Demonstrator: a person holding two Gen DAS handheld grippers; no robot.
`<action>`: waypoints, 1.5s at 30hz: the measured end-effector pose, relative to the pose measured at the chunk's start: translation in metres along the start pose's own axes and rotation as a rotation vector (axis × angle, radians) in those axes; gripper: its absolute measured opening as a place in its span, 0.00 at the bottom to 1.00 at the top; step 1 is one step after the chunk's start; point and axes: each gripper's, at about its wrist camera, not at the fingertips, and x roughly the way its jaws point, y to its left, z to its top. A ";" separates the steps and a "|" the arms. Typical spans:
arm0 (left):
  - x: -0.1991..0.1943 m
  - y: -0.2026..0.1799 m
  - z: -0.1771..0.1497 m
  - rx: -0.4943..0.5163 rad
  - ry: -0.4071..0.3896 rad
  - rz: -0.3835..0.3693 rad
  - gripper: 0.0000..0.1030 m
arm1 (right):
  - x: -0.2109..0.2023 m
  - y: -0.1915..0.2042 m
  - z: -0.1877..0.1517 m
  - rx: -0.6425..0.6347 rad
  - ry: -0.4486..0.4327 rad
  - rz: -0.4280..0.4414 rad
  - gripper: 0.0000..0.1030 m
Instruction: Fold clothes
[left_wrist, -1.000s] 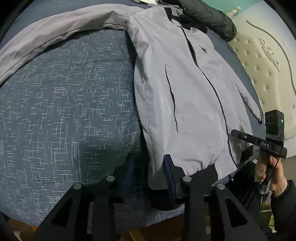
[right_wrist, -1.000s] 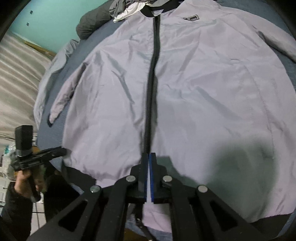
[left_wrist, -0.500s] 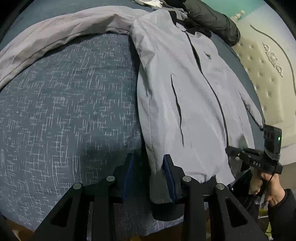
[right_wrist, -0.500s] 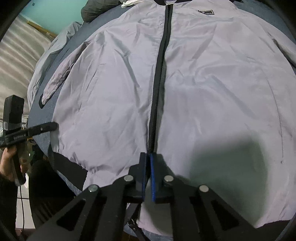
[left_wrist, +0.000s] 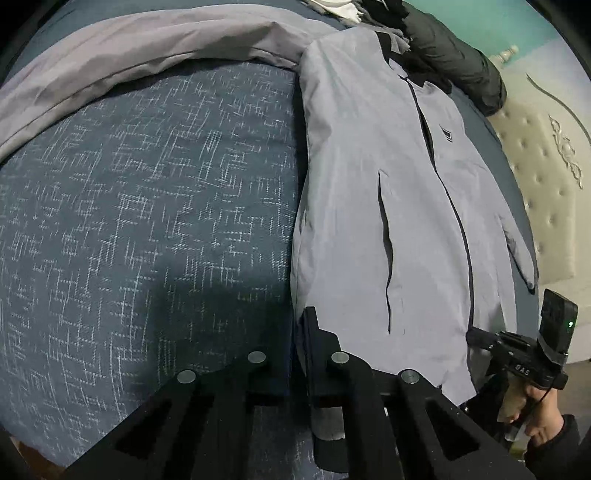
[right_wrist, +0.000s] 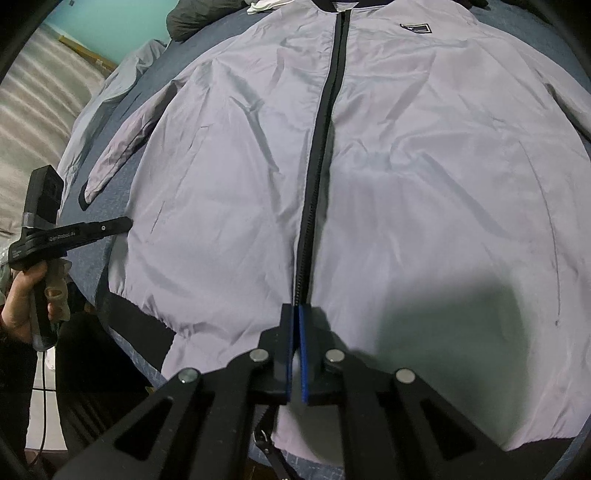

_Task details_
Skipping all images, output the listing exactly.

_Output of the task_
Demonstrator: a person holding two Gen DAS handheld grippers; no robot.
`<action>`: waypoints, 1.5s at 30hz: the measured end-effector pose, relative to the pose measured at the chunk's start: translation in metres along the start pose's own axes and rotation as a rotation vector (axis × angle, radians) in those axes; gripper: its absolute measured opening as a place in its span, 0.00 at the bottom to 1.00 at the top; step 1 is one step after the chunk's start; point and axes: each gripper's, at about its wrist camera, not at the fingertips, and x roughly the way its jaws point, y to its left, z to its top. A ";" separates the steps and a "|" the arms. Typical spans:
arm0 (left):
  - x: -0.1991..0.1943 m
  - y: -0.2026..0.1799 m
  - z: -0.1771..0.1497 m
  - rx: -0.4943..0.5163 rad
  - ry: -0.4071..0.3896 rad
  - rz: -0.3835..0.3693 rad
  - gripper: 0.0000..0.1030 m
arm1 (right):
  - x: -0.2109..0.2023 m
  - y: -0.1915..0.2042 m
  - z: -0.1877..0.1517 m
  - rx: -0.6425..0.6347 rad
  - ry: -0.4486..0.4327 rad
  - rz: -0.4280..0.4414 rad
  - gripper: 0.0000..0.1030 m
Instruction: Fold clothes
[left_wrist, -1.000s] 
[right_wrist, -1.000s] 
[left_wrist, -0.500s] 
[right_wrist, -0.500s] 
[left_wrist, +0.000s] 
[right_wrist, +0.000s] 

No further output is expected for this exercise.